▸ **Aim of the task**
A word-for-word copy of the whole listing is the required answer.

....................

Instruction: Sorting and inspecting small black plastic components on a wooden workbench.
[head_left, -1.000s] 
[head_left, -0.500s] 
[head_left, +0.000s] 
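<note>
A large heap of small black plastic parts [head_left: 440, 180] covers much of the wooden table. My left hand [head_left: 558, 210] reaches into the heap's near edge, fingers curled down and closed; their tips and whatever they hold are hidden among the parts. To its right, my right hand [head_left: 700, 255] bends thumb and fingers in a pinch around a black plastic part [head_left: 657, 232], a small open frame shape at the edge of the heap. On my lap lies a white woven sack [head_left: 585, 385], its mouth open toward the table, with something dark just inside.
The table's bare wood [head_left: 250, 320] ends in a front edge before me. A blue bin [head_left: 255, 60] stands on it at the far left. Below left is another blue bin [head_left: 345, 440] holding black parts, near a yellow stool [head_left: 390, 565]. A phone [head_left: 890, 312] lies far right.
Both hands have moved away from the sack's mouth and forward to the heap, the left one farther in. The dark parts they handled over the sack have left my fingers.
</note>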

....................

▸ **Result of the task**
Instruction: Sorting and inspecting small black plastic components on a wooden workbench.
[head_left, -1.000s] 
[head_left, -0.500s] 
[head_left, +0.000s] 
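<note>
A large heap of small black plastic parts [head_left: 440, 180] covers much of the wooden table. My left hand [head_left: 558, 210] reaches into the heap's near edge, fingers curled down and closed; their tips and whatever they hold are hidden among the parts. To its right, my right hand [head_left: 700, 255] bends thumb and fingers in a pinch around a black plastic part [head_left: 657, 232], a small open frame shape at the edge of the heap. On my lap lies a white woven sack [head_left: 585, 385], its mouth open toward the table, with something dark just inside.
The table's bare wood [head_left: 250, 320] ends in a front edge before me. A blue bin [head_left: 255, 60] stands on it at the far left. Below left is another blue bin [head_left: 345, 440] holding black parts, near a yellow stool [head_left: 390, 565]. A phone [head_left: 890, 312] lies far right.
Both hands have moved away from the sack's mouth and forward to the heap, the left one farther in. The dark parts they handled over the sack have left my fingers.
</note>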

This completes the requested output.